HOW TO COMPLETE THIS TASK: Omit the images, then print each record below exactly as it reads.

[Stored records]
☆ ☆ ☆ ☆ ☆ ☆ ☆

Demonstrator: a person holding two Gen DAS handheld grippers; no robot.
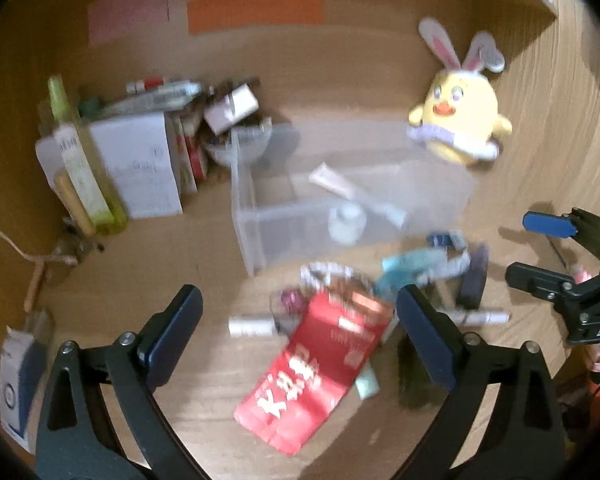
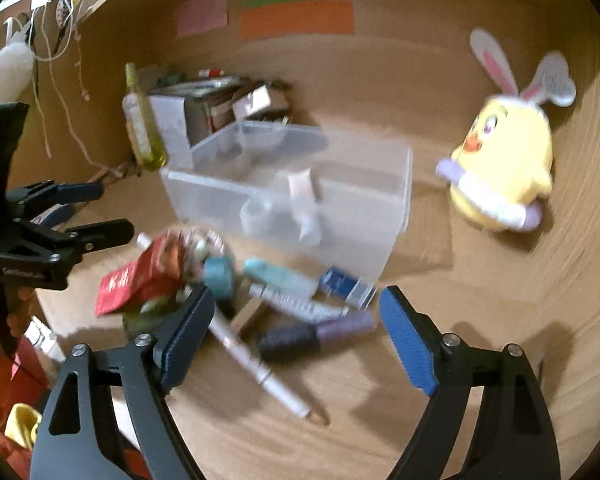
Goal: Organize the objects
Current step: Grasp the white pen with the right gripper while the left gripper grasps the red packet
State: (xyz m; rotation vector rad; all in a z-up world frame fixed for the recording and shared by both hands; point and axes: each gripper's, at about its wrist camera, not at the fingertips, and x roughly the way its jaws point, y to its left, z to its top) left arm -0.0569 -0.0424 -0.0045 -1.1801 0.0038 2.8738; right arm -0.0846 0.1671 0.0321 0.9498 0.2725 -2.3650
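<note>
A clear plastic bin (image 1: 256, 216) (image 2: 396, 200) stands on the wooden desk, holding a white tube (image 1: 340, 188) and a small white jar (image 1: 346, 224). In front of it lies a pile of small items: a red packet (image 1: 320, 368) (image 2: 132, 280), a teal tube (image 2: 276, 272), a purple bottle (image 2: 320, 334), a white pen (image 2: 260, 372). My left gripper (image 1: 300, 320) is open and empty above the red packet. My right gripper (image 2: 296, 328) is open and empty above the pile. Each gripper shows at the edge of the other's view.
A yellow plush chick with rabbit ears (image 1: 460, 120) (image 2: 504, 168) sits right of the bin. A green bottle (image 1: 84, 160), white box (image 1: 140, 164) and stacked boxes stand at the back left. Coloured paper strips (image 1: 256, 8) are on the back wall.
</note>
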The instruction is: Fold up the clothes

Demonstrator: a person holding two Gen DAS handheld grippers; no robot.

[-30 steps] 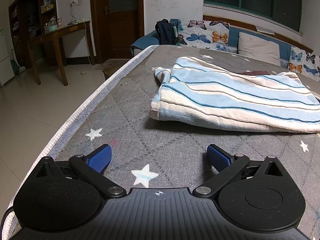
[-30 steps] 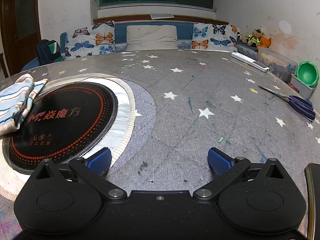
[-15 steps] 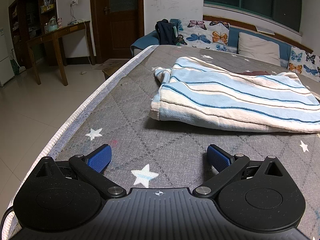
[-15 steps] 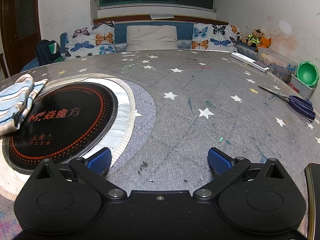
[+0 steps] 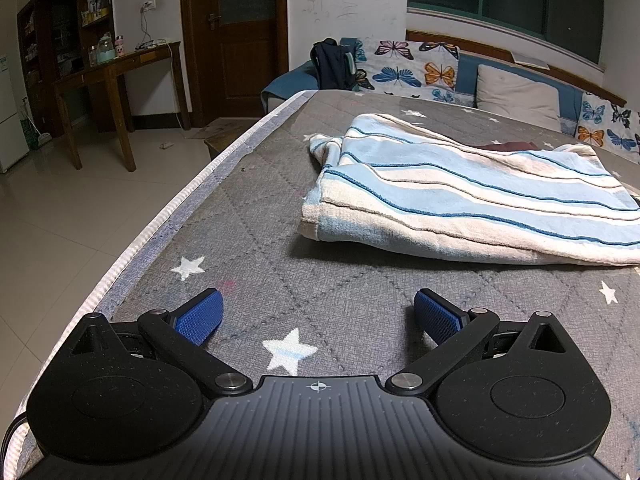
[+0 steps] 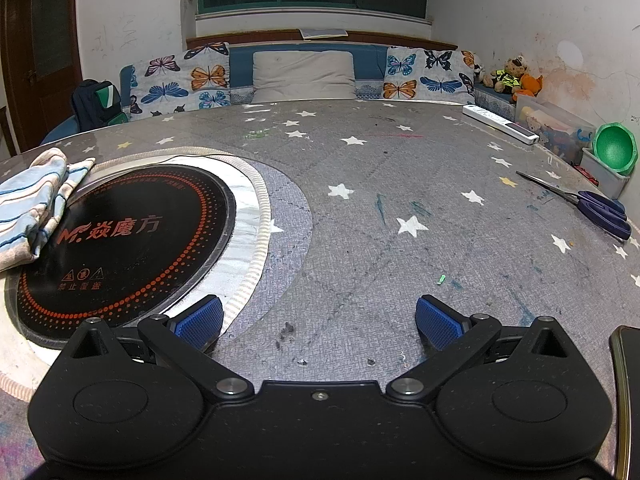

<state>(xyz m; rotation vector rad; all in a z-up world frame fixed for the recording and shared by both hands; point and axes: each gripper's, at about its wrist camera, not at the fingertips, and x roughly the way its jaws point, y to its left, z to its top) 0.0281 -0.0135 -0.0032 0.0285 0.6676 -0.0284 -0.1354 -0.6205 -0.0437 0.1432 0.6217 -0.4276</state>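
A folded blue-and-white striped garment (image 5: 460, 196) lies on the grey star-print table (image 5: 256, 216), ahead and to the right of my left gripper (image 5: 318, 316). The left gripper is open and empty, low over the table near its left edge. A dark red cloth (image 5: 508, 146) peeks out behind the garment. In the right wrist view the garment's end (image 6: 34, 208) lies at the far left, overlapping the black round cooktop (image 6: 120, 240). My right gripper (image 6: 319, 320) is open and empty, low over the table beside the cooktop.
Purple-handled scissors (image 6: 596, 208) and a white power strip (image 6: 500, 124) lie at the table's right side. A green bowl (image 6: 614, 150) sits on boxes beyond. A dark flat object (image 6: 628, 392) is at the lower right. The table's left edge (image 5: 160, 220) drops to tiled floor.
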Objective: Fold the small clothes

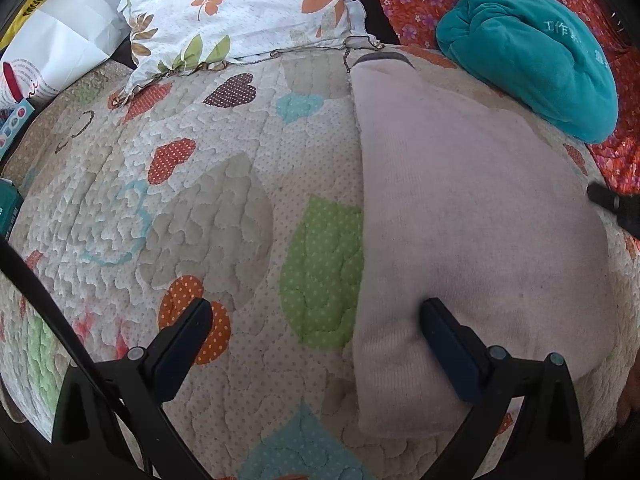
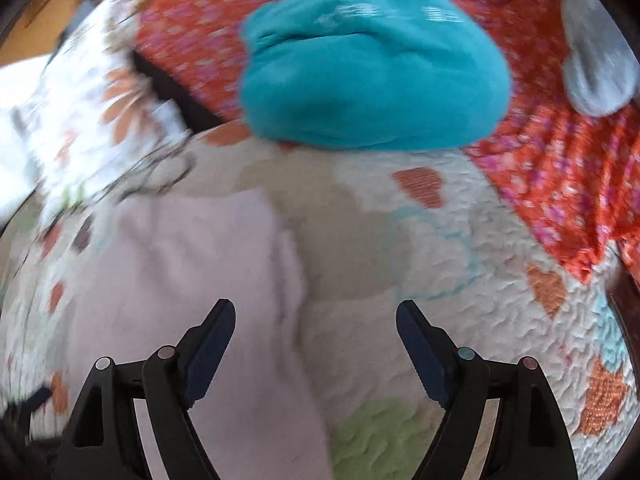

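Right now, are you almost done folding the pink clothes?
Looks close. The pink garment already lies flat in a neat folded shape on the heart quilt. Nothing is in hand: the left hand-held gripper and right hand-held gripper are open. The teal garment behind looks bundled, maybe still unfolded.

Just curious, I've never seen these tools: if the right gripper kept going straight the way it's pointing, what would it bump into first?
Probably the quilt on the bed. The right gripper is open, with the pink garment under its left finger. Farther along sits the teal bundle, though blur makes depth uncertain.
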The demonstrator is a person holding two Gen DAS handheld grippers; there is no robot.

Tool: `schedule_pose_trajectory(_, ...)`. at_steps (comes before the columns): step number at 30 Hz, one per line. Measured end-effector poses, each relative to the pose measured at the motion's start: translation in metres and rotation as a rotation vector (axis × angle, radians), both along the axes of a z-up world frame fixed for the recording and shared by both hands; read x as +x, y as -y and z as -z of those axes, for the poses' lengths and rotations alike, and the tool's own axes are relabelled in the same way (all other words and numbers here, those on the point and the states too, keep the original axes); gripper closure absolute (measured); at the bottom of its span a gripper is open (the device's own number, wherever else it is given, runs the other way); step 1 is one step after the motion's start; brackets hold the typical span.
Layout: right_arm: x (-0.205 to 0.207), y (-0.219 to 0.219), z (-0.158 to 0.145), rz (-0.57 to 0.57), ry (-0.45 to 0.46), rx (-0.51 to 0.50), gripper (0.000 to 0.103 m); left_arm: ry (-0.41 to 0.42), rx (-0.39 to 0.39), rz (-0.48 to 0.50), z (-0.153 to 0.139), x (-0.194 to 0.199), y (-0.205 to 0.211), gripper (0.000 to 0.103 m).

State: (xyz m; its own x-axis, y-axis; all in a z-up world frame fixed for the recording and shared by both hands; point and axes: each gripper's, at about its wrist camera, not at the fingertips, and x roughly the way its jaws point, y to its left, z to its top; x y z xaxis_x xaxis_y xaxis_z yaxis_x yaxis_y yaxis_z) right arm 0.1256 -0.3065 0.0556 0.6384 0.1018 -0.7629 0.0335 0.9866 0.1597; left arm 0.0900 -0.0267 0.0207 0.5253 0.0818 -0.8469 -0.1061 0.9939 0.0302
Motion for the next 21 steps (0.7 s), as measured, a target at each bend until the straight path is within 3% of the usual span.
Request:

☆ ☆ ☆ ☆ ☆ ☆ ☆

RESULT OF THIS EXERCISE:
Demonstrator: a person holding two Gen DAS handheld grippers; no robot.
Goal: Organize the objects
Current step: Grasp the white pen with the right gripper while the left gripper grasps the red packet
State: (xyz m; rotation vector rad; all in a z-up world frame fixed for the recording and shared by both hands; point and axes: each gripper's, at about its wrist camera, not at the fingertips, and x roughly the way its jaws point, y to its left, z to its top) left arm -0.0569 -0.0424 -0.0045 -1.1801 0.0038 2.8738; right arm -0.0846 0.1671 0.0321 0.9498 0.2725 -2.3650
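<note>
A clear plastic bin (image 1: 256, 216) (image 2: 396, 200) stands on the wooden desk, holding a white tube (image 1: 340, 188) and a small white jar (image 1: 346, 224). In front of it lies a pile of small items: a red packet (image 1: 320, 368) (image 2: 132, 280), a teal tube (image 2: 276, 272), a purple bottle (image 2: 320, 334), a white pen (image 2: 260, 372). My left gripper (image 1: 300, 320) is open and empty above the red packet. My right gripper (image 2: 296, 328) is open and empty above the pile. Each gripper shows at the edge of the other's view.
A yellow plush chick with rabbit ears (image 1: 460, 120) (image 2: 504, 168) sits right of the bin. A green bottle (image 1: 84, 160), white box (image 1: 140, 164) and stacked boxes stand at the back left. Coloured paper strips (image 1: 256, 8) are on the back wall.
</note>
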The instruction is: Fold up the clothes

Demonstrator: a person holding two Gen DAS handheld grippers; no robot.

[-30 steps] 
[-30 steps] 
[-15 steps] 
[-15 steps] 
[+0 steps] 
[+0 steps] 

<state>(xyz m; rotation vector rad; all in a z-up world frame fixed for the recording and shared by both hands; point and axes: each gripper's, at about its wrist camera, not at the fingertips, and x roughly the way its jaws point, y to its left, z to its top) 0.0281 -0.0135 -0.0032 0.0285 0.6676 -0.0284 -0.1354 -0.6205 -0.0437 0.1432 0.6217 -0.4276</state>
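A folded blue-and-white striped garment (image 5: 460, 196) lies on the grey star-print table (image 5: 256, 216), ahead and to the right of my left gripper (image 5: 318, 316). The left gripper is open and empty, low over the table near its left edge. A dark red cloth (image 5: 508, 146) peeks out behind the garment. In the right wrist view the garment's end (image 6: 34, 208) lies at the far left, overlapping the black round cooktop (image 6: 120, 240). My right gripper (image 6: 319, 320) is open and empty, low over the table beside the cooktop.
Purple-handled scissors (image 6: 596, 208) and a white power strip (image 6: 500, 124) lie at the table's right side. A green bowl (image 6: 614, 150) sits on boxes beyond. A dark flat object (image 6: 628, 392) is at the lower right. The table's left edge (image 5: 160, 220) drops to tiled floor.
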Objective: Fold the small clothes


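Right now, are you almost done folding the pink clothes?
Looks close. The pink garment already lies flat in a neat folded shape on the heart quilt. Nothing is in hand: the left hand-held gripper and right hand-held gripper are open. The teal garment behind looks bundled, maybe still unfolded.

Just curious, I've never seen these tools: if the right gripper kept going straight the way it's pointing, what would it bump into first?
Probably the quilt on the bed. The right gripper is open, with the pink garment under its left finger. Farther along sits the teal bundle, though blur makes depth uncertain.
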The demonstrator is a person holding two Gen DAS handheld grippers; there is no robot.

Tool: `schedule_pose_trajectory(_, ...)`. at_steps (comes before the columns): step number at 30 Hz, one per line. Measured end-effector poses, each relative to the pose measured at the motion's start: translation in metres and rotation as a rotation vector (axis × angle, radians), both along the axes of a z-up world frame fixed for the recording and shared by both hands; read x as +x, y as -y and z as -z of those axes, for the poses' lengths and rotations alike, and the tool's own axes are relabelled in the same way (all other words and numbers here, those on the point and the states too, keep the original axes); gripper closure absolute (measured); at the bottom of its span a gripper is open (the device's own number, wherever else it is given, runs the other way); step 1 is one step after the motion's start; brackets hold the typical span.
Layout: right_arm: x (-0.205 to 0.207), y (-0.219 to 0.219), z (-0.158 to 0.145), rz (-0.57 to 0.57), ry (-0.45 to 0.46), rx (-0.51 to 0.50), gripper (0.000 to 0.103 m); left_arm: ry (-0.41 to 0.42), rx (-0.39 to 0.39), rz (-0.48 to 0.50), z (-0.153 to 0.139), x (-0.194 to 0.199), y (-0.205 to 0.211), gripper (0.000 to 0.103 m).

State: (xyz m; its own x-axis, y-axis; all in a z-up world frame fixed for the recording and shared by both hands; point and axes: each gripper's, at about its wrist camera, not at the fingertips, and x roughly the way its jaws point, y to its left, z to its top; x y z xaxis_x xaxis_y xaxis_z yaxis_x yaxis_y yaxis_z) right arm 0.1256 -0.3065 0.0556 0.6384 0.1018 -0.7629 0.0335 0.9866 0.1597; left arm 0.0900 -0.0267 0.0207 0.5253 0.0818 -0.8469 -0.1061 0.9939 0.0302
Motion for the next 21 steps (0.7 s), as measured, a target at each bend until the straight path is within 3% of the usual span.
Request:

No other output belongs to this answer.